### What this task involves
Reproduce the listing in its entirety. Do not reproduce the pictures.

*****

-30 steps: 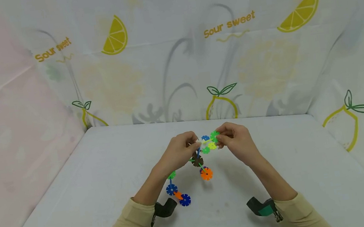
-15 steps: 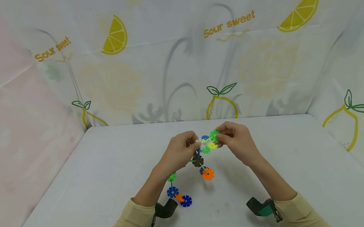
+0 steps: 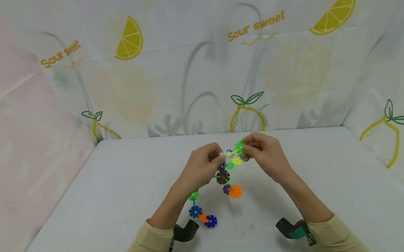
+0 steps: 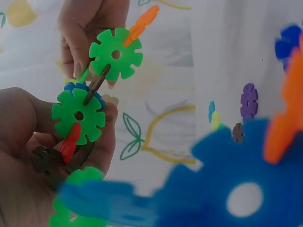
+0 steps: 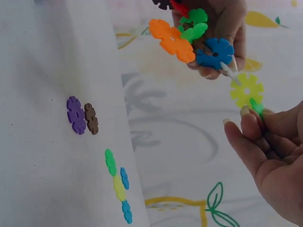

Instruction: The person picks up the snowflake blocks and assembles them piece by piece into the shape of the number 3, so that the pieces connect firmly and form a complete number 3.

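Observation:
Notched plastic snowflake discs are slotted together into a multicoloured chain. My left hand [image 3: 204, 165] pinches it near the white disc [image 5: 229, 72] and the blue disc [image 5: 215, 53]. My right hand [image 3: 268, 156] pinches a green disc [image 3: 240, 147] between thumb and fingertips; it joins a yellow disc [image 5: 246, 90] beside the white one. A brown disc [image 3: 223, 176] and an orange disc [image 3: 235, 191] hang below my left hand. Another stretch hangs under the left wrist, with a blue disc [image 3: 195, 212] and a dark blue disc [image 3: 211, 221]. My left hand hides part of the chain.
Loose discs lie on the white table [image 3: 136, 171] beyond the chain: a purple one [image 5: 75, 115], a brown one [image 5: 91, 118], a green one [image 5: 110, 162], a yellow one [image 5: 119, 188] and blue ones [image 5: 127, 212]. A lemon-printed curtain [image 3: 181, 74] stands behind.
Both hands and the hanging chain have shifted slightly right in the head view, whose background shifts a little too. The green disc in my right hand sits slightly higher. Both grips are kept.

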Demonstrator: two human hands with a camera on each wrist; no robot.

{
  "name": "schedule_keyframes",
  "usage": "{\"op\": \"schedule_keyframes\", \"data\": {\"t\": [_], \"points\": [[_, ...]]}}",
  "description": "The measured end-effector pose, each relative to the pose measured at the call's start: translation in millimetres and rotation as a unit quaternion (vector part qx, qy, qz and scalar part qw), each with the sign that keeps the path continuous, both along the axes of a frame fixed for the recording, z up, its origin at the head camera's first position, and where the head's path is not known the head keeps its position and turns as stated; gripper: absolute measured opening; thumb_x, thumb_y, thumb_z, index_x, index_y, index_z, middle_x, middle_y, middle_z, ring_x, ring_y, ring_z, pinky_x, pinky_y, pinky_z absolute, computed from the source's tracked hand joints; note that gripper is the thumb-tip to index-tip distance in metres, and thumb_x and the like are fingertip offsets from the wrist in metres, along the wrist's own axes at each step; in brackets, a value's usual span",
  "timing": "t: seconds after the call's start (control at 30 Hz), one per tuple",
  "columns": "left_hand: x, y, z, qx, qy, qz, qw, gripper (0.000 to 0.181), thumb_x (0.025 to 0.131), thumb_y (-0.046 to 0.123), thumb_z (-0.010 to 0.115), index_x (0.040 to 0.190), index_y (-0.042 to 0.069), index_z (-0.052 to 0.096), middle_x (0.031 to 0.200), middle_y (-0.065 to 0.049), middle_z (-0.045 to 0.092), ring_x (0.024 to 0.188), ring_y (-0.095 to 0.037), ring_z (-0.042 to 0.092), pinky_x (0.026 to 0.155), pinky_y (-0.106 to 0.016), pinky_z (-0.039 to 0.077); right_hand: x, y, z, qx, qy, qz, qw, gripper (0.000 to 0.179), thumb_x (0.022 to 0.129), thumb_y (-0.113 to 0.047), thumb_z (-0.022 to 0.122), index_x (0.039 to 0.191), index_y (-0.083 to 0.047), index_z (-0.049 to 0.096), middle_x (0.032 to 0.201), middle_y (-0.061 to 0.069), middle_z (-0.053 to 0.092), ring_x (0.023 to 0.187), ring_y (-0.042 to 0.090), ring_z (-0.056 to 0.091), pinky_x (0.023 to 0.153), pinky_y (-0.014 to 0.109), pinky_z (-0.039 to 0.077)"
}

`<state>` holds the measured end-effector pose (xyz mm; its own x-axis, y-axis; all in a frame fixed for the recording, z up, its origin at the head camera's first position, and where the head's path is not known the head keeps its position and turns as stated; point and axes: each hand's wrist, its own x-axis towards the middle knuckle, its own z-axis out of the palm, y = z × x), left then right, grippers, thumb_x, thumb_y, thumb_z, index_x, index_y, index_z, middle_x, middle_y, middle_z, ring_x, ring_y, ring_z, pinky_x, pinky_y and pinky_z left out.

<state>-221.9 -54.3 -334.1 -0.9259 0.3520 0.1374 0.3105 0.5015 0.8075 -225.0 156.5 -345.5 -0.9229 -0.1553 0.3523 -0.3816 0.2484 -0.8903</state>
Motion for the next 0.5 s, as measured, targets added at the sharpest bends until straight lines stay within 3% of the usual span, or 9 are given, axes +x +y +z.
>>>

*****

### Response for this exercise
-30 steps: 
-15 steps: 
+0 steps: 
+0 steps: 
+0 steps: 

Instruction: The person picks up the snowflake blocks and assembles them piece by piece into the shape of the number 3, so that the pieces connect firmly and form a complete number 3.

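Observation:
Notched plastic snowflake discs are slotted together into a multicoloured chain. My left hand [image 3: 204, 165] pinches it near the white disc [image 5: 229, 72] and the blue disc [image 5: 215, 53]. My right hand [image 3: 268, 156] pinches a green disc [image 3: 240, 147] between thumb and fingertips; it joins a yellow disc [image 5: 246, 90] beside the white one. A brown disc [image 3: 223, 176] and an orange disc [image 3: 235, 191] hang below my left hand. Another stretch hangs under the left wrist, with a blue disc [image 3: 195, 212] and a dark blue disc [image 3: 211, 221]. My left hand hides part of the chain.
Loose discs lie on the white table [image 3: 136, 171] beyond the chain: a purple one [image 5: 75, 115], a brown one [image 5: 91, 118], a green one [image 5: 110, 162], a yellow one [image 5: 119, 188] and blue ones [image 5: 127, 212]. A lemon-printed curtain [image 3: 181, 74] stands behind.
Both hands and the hanging chain have shifted slightly right in the head view, whose background shifts a little too. The green disc in my right hand sits slightly higher. Both grips are kept.
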
Demonstrator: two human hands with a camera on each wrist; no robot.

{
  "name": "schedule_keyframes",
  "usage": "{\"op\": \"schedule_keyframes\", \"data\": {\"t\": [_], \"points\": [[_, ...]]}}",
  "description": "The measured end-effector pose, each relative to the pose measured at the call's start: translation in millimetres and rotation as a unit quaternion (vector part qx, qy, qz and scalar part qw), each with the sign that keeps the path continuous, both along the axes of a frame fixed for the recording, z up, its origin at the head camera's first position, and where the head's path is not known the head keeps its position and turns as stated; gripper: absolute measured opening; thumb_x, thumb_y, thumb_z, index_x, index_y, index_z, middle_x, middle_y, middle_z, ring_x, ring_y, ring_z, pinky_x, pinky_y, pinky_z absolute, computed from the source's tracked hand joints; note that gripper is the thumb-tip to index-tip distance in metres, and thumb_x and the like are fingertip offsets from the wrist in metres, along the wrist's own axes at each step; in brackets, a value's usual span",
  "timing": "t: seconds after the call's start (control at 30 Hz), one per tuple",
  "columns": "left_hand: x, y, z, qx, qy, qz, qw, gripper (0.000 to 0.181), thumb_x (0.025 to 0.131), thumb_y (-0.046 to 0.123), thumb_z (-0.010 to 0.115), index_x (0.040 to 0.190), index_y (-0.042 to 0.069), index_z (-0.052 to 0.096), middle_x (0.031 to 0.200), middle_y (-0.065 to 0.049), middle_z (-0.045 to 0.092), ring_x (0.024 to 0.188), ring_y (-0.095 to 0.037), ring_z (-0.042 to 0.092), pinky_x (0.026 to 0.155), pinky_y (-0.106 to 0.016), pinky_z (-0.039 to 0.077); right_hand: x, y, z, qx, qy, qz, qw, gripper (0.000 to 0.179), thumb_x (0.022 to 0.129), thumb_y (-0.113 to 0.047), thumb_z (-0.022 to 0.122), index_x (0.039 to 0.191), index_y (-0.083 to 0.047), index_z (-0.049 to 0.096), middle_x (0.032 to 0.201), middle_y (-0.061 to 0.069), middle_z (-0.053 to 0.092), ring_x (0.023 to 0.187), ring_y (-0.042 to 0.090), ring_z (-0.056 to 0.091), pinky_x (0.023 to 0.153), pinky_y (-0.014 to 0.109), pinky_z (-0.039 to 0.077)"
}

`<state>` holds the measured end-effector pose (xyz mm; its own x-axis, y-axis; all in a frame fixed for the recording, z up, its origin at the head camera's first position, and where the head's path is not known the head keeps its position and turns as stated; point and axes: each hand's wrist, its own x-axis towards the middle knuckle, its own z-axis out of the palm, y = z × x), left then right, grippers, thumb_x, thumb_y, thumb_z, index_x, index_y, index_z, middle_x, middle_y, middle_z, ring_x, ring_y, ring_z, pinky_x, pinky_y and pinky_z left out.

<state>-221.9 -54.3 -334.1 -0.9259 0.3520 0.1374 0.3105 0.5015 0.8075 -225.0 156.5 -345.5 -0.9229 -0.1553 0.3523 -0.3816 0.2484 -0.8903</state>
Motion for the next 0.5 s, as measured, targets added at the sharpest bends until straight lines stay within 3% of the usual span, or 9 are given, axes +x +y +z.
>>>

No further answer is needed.